Archive for the ‘research’ Category

Notes wiki

Sunday, October 18th, 2009

I started using a gitit wiki to maintain my notes on CS research and programming. It’s available here. For a while, I’ve kept my notes in a bunch of “loosely pandoc” files, so gitit was an easy way to wiki-fy everything—to make them easier to view/edit from any browser, and to share publicly.

At the moment my notes are highly disorganized and probably have many formatting bugs. Also, they typically don’t include topics from classes I’ve taken. I’m hoping this will become a not-too-cryptic way for me to share more information with less effort than writing blog posts.

GRE e-rater

Tuesday, June 2nd, 2009

It turns out that the ETS has a whole research division, including researchers in natural language processing who come up with stuff like e-rater and other machine essay graders, and that they publish about these systems.

According to the latest system description paper:

The feature set used with e-rater V.2 include measures of grammar, usage, mechanics, style, organization, development, lexical complexity, and prompt-specific vocabulary usage.

E-rater is part of Criterion, a web-based service that provides students with instant scoring and feedback on their submitted essays. Criterion has a number of writing analysis tools whose output form the feature vector used by e-rater.

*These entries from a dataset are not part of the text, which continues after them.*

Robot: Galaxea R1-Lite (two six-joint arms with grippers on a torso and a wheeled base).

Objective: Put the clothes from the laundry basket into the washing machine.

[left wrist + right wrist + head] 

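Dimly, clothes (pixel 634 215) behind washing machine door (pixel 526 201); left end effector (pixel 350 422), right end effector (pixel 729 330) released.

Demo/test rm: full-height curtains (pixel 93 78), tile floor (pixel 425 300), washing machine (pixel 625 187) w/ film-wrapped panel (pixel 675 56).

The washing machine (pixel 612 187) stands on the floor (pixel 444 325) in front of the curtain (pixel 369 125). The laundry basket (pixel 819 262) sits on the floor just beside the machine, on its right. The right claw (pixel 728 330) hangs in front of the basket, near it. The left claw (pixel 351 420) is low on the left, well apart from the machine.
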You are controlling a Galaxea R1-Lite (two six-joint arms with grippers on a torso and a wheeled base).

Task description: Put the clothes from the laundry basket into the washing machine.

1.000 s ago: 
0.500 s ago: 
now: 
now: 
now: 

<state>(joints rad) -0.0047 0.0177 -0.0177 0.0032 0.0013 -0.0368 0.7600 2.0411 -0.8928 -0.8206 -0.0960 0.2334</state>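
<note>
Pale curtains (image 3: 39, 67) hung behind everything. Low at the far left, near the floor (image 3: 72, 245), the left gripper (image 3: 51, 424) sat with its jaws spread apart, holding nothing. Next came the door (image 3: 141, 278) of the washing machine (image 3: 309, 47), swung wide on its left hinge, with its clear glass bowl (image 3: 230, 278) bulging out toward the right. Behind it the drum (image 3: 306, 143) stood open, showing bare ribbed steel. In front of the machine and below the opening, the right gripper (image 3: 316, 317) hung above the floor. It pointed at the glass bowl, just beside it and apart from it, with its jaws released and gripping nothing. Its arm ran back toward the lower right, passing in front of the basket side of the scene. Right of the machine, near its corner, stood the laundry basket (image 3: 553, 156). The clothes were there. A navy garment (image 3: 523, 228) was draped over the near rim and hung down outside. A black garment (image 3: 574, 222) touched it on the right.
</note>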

The score is a simple weighted average of the feature values.

One noteworthy detail is that in determining the parameters to use for this model, e-rater ecshews exclusively statistical machine learning (optimization) approaches in favor of allowing judgmental control, for reasons of control (to avoid unintentional skew and other undesirable statistical effects) and transparency (to make the system easier to understand and explain).

It would be interesting to see how straightforward it is to game e-rater, given the above information and access to the implementation in Criterion.